NBC News
For more than two decades, Medicare has been banned from paying for weight-loss drugs, preventing millions of potential patients who could benefit from them from receiving them.
The ban has been even more evident in recent years, following the Food and Drug Administration’s approval of powerful but expensive drugs such as Wegovy and Zepbound, which, without insurance, are only accessible to the wealthiest members of society.
On Thursday, a House committee took some of the first steps needed to change that law, which would allow Medicare to pay for weight loss drugs for the first time. The Ways and Means Committee voted in favor of a bill called the Obesity Treatment and Reduction Act of 2023.
The vote marked a pivotal moment for the bill, which has languished for more than a decade in Congress. The proposal has been introduced several times but has never been brought up for a committee vote, as it was Thursday.
The law will now go to the full House of Representatives, although it is not yet clear if it will obtain enough votes to be approved.
Even if it passes the House, it would need to be backed by the Senate and receive President Joe Biden’s signature to become law. Time is running out: The current session of Congress will end on January 3, 2025. Projects that have not become law before that date will have to be reintroduced when the next Congress is installed, meaning the process would start again.

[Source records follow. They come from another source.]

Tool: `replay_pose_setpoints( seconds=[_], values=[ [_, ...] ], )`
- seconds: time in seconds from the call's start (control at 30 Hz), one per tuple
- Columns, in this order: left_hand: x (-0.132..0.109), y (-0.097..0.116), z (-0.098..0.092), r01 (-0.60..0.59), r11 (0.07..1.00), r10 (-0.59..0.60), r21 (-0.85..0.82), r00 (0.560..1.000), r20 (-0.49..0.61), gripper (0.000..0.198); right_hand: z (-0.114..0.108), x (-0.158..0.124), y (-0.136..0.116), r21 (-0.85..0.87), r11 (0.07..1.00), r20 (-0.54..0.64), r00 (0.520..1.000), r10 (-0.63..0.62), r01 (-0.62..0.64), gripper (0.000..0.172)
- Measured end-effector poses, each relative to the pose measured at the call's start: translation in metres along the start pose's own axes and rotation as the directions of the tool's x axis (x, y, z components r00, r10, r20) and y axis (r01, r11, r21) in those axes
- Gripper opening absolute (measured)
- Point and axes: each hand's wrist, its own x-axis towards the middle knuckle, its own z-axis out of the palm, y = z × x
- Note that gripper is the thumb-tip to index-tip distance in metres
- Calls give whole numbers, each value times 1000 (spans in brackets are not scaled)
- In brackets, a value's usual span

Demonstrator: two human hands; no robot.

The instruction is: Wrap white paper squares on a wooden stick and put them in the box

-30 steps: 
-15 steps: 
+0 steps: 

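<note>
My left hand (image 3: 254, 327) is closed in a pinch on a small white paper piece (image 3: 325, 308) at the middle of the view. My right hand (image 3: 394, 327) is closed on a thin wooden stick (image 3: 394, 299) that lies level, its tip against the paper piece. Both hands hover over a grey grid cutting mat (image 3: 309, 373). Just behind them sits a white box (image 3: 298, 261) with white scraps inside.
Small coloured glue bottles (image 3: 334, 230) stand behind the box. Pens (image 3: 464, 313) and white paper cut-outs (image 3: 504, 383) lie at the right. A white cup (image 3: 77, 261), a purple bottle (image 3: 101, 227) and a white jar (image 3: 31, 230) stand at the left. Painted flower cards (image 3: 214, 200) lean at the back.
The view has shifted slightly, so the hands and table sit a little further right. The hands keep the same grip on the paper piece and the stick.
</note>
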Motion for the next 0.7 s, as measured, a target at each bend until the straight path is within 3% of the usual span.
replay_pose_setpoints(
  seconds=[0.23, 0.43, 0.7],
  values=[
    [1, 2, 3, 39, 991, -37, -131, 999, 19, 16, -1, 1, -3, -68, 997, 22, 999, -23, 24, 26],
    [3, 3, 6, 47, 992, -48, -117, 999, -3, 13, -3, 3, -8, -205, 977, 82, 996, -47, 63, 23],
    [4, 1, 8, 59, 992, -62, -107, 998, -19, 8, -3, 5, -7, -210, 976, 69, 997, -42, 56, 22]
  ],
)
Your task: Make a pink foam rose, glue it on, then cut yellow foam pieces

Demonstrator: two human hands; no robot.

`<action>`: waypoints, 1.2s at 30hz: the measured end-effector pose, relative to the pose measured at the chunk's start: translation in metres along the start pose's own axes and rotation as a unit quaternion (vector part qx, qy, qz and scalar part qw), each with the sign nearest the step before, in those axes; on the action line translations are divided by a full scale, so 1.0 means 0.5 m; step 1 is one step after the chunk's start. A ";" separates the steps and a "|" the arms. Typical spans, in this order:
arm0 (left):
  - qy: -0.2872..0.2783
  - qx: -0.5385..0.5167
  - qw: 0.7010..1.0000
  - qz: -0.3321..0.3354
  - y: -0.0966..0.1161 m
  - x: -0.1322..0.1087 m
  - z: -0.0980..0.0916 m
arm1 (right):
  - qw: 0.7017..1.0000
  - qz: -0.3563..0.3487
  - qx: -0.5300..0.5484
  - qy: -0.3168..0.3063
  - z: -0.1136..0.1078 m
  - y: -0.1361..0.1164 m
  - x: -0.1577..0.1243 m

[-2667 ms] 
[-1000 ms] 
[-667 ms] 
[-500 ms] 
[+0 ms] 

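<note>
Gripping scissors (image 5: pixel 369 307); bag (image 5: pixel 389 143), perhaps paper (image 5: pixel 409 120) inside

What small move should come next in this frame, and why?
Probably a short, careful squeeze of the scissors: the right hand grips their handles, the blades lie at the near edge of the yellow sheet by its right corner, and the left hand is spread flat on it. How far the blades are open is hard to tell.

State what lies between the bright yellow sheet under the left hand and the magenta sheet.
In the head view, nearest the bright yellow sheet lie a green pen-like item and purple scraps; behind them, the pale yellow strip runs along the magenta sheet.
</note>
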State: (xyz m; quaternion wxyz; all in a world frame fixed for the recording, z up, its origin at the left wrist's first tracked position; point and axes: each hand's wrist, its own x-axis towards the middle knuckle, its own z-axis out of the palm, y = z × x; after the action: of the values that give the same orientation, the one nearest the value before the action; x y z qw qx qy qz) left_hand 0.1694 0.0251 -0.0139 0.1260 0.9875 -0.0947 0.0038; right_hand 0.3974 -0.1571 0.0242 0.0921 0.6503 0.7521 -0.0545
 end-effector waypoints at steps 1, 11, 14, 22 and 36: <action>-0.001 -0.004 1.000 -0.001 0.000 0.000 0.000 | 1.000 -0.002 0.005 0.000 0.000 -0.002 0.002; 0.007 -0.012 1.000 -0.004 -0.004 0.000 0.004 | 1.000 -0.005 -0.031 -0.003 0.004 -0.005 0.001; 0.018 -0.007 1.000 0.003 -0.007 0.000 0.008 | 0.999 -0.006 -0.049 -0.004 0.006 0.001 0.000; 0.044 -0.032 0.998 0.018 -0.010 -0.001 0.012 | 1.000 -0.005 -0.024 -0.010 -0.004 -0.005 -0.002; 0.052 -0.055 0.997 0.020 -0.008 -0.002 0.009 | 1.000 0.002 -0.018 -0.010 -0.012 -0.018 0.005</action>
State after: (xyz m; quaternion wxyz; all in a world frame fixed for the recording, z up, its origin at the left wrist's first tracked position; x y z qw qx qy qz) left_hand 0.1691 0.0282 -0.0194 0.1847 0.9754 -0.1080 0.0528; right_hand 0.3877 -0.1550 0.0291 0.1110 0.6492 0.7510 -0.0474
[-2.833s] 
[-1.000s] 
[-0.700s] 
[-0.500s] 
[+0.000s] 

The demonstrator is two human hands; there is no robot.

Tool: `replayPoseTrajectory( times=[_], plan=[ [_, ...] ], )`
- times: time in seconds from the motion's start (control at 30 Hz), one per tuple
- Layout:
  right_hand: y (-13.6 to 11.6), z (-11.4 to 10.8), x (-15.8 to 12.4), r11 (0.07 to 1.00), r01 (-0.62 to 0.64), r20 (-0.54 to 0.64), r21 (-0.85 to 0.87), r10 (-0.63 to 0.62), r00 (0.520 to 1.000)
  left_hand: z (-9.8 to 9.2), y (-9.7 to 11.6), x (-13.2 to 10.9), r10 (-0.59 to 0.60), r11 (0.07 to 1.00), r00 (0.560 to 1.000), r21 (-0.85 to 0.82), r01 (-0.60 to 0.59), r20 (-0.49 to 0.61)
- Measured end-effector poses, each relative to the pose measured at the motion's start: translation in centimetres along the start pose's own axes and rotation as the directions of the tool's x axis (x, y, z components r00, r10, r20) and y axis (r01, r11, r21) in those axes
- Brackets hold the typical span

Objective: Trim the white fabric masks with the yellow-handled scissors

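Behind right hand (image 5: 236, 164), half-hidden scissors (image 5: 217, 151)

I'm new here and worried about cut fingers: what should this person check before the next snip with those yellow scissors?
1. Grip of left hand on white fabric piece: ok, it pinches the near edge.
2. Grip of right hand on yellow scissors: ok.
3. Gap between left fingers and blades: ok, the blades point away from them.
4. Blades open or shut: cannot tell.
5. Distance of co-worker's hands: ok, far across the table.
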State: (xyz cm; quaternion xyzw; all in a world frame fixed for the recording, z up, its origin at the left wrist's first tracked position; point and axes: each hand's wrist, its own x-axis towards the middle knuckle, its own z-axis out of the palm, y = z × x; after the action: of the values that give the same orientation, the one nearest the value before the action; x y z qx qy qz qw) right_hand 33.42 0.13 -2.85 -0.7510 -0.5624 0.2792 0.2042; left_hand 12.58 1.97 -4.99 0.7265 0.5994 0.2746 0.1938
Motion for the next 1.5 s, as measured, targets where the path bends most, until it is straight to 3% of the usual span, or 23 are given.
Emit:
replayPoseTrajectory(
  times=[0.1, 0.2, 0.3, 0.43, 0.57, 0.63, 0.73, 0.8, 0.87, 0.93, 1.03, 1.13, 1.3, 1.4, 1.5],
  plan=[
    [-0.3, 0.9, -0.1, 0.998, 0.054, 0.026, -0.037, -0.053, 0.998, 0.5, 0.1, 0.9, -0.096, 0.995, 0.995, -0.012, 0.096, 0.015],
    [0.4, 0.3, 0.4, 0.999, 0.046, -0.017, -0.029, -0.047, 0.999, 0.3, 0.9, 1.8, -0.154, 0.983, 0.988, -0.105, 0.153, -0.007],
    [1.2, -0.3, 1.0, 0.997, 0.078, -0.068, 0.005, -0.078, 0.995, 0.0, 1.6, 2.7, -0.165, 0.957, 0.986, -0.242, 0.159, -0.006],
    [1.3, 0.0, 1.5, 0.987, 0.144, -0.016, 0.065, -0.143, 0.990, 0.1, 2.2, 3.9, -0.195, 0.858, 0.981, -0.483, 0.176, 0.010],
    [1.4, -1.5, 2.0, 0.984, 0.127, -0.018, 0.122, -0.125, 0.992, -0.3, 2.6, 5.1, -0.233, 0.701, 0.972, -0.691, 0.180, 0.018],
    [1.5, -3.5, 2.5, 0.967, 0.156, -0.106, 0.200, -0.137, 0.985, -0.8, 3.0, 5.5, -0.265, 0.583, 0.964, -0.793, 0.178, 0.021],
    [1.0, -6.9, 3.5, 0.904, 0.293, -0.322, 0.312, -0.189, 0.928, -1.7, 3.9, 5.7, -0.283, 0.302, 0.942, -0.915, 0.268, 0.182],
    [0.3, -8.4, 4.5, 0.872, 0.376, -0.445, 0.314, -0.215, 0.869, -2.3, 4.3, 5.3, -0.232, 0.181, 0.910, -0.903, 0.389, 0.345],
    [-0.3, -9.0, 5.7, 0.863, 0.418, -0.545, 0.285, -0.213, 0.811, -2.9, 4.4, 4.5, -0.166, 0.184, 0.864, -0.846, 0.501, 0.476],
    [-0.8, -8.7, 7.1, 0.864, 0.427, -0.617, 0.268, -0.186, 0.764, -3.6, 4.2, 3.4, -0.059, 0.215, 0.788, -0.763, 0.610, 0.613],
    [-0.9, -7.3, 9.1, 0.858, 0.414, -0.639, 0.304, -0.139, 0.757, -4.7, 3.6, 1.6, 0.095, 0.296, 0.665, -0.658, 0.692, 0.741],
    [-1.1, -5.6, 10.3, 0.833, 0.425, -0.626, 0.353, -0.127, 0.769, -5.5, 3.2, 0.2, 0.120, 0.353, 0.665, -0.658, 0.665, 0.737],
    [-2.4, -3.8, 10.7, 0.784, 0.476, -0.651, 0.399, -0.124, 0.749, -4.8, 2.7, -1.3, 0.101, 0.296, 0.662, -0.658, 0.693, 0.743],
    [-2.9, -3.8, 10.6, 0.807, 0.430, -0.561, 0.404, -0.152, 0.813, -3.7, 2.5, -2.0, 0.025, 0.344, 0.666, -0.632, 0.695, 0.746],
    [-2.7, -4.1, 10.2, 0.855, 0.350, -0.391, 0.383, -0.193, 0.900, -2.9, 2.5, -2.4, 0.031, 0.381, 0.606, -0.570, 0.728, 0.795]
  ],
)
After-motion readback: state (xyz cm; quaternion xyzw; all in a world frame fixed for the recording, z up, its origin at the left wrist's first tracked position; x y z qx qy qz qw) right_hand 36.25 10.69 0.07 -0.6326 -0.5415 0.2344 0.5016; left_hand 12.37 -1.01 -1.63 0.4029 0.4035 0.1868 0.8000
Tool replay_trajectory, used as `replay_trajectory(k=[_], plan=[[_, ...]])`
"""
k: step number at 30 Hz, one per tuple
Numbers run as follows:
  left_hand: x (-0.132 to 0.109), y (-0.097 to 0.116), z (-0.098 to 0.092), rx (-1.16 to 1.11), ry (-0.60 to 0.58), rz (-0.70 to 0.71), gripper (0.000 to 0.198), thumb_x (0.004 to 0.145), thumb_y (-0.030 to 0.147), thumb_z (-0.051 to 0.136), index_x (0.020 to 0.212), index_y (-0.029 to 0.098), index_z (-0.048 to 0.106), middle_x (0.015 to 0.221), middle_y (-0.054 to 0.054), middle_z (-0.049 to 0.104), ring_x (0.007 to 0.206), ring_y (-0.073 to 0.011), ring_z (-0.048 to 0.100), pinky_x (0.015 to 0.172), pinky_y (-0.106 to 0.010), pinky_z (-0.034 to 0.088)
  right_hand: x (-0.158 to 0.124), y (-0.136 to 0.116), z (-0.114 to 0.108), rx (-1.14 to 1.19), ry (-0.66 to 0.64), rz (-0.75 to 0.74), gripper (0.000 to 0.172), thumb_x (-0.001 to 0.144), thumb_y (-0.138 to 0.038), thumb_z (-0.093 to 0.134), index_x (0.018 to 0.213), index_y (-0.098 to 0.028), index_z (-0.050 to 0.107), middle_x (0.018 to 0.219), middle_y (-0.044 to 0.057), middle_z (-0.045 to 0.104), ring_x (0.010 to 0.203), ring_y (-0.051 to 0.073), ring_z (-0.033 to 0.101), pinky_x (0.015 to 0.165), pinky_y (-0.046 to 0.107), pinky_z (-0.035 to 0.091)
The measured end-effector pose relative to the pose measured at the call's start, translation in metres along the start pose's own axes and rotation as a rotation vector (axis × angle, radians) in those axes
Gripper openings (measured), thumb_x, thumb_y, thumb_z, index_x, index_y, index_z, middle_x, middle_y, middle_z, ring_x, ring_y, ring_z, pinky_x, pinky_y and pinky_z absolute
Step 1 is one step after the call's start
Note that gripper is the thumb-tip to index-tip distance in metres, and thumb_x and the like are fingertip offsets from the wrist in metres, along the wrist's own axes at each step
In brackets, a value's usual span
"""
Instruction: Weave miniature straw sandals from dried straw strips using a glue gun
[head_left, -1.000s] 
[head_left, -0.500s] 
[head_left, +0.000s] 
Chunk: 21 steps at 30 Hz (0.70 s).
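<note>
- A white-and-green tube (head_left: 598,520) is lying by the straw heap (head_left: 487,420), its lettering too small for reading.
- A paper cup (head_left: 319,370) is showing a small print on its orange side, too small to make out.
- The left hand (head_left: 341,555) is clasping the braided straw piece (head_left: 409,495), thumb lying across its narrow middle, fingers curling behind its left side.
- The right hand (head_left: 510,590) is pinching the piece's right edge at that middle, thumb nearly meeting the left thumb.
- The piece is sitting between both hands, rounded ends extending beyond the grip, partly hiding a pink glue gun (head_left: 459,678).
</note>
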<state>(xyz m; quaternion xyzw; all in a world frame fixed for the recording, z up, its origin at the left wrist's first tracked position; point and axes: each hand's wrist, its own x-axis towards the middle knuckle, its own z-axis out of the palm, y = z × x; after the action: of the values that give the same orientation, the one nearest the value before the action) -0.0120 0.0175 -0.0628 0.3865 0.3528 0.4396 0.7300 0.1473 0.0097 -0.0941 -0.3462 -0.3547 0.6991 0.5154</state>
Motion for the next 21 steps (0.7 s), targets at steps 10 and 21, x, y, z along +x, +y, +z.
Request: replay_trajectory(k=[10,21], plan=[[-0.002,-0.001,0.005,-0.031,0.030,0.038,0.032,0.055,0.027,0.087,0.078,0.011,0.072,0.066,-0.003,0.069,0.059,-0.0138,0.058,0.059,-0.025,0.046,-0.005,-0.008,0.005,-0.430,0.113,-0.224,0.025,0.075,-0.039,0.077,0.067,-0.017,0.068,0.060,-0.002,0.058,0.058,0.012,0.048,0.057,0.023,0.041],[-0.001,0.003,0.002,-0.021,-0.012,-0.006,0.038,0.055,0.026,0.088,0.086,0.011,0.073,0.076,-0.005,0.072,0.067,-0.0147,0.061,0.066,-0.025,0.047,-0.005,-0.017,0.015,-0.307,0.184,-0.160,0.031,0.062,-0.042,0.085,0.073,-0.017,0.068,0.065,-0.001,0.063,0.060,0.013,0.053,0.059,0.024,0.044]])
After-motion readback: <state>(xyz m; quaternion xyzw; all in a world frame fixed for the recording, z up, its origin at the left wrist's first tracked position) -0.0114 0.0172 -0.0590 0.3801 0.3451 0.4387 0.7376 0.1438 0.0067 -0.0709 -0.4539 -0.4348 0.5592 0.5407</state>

“This is the first step on a path that is still very uncertain,” said Juliette Cubanski, deputy director of the Medicare policy program at KFF, a nonprofit group that researches health policy issues. “There are probably a lot of other things on the agenda in Congress that they want to accomplish,” she said.
In March, the federal government announced that Medicare would pay for Wegovy. However, coverage is limited to patients at higher risk of heart attack, stroke or other serious cardiovascular problems.
The legislation that the Ways and Means Committee voted on Thursday was a slimmed-down version of the original text of the Obesity Treatment and Reduction Act. This version would limit coverage people who have taken a weight-loss drug for a year before enrolling in Medicare. Coverage would also apply only to people with obesity, excluding those who are overweight with at least one weight-related condition. (Currently, the FDA says weight-loss drugs can be prescribed to both groups.)
The new version of the bill would also make changes to the way intensive behavioral therapy — a treatment approach that offers patients nutrition and exercise counseling but does not include weight-loss drugs — is covered.
“While this is a positive first step, I am disappointed that the shortened version of this bill will dramatically reduce the number of people who will be able to access these medications,” Democratic Congresswoman Judy Chu said during a debate before the vote.
Committee Chairman Jason Smith, a Republican, said he understood the disappointment, adding that he would like to see broader coverage of weight loss drugs.
“This bill has been around since 2013,” Smith said. “If we wait for it to be perfect, we’re going to have to wait another 11 years.”
Cubanski said it appears the changes to the bill were intended to make it more budgetarily attractive to lawmakers.
Monthly supply of Wegovy or Zepboud can cost more than $1,000. The Congressional Budget Office has previously warned that if Medicare covered weight loss drugs, the net cost to the program “would be significant over the next 10 years.”
“There seems to be a desire to find a way to make this more affordable,” Cubanski said. “I think it would be worrying if all this achieves is coverage for a very limited number of people.”
Meanwhile, Senator Bernie Sanders, independent from Vermont and chairman of the Senate Health, Education, Labor and Pensions Committee, is leading a public pressure campaign to force Novo Nordisk, maker of Ozempic and Wegovy, to lower the cost of their medications.
Earlier this month, the committee announced that Lars Fruergaard Jørgensen, chief executive of Novo Nordisk, had agreed to testify in September about the prices of its popular weight-loss drugs.